Small Business Loan: You can expect to need an amazing credit score, over 2 years of business history, personal financial statements, tax returns, monthly cash flow predictions and a real business plan. If you have been in business for a while, anticipate needing several references from other business people in the community. The paperwork alone can kill your hopes of approval right from the start. Most new companies will not contain these conditions for at least 2-3 years.

Credit Card Factoring: Sales records detailing merchant processing receipts for six months that exhibit a specific income level, typically around $5,000 per month, a decent credit report and a verification of rent. This limited amount of paperwork let's many new businesses obtain the working capital they need. Any business that accepts credit cards and has been operating for 6 months should have these conditions.

Amount Available

Small Business Loan: Bank loans can vary tremendously. Since repayment terms are normally based on a fixed amount per month, the bank won't loan more than it assumes you can comfortably pay back.

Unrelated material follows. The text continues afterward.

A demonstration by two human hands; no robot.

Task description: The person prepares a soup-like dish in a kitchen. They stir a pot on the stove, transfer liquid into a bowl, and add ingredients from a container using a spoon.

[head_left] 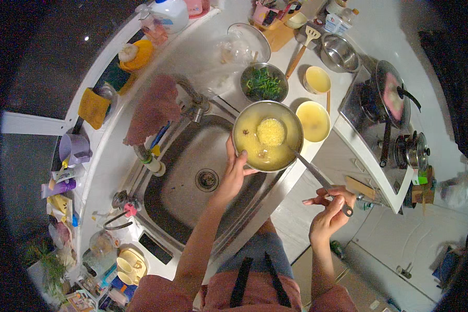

Nearly all banks only qualify you for a portion of what they have requested, so plan to ask for more than you truly want and do your best to negotiate a longer repayment period.

Credit Card Factoring: Typical loans range from $5,000 to $1,000,000 per location. To be approved for a large amount of financing you will have to prove an ability to pay them off based upon credit card sales, not your credit rating. This is a factoring agreement after all, and will be paid off as a percentage of your credit card sales each day. During a bad month you will pay less, in a really good month, you'll pay more of it off. This flexibility is a true asset in the real world.